• Your goal:
Give back the data below exactly as it was given.

Start of Material provided

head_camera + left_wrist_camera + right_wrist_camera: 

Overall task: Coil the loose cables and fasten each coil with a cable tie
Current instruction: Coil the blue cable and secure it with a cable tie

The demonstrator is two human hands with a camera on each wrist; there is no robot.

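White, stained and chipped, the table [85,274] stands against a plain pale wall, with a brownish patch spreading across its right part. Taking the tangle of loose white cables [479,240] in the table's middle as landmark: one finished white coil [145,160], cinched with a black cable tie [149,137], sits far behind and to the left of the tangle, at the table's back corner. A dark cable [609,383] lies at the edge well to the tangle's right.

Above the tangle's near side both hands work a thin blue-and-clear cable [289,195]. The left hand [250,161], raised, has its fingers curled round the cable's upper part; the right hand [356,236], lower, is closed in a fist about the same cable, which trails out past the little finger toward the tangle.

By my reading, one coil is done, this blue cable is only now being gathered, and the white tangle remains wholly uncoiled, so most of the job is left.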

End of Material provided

• Solution for this problem:
head_camera + left_wrist_camera + right_wrist_camera: 

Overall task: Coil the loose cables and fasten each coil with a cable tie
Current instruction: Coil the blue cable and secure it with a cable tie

The demonstrator is two human hands with a camera on each wrist; there is no robot.

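White, stained and chipped, the table [85,274] stands against a plain pale wall, with a brownish patch spreading across its right part. Taking the tangle of loose white cables [479,240] in the table's middle as landmark: one finished white coil [145,160], cinched with a black cable tie [149,137], sits far behind and to the left of the tangle, at the table's back corner. A dark cable [609,383] lies at the edge well to the tangle's right.

Above the tangle's near side both hands work a thin blue-and-clear cable [289,195]. The left hand [250,161], raised, has its fingers curled round the cable's upper part; the right hand [356,236], lower, is closed in a fist about the same cable, which trails out past the little finger toward the tangle.

By my reading, one coil is done, this blue cable is only now being gathered, and the white tangle remains wholly uncoiled, so most of the job is left.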

The full answer has now been given.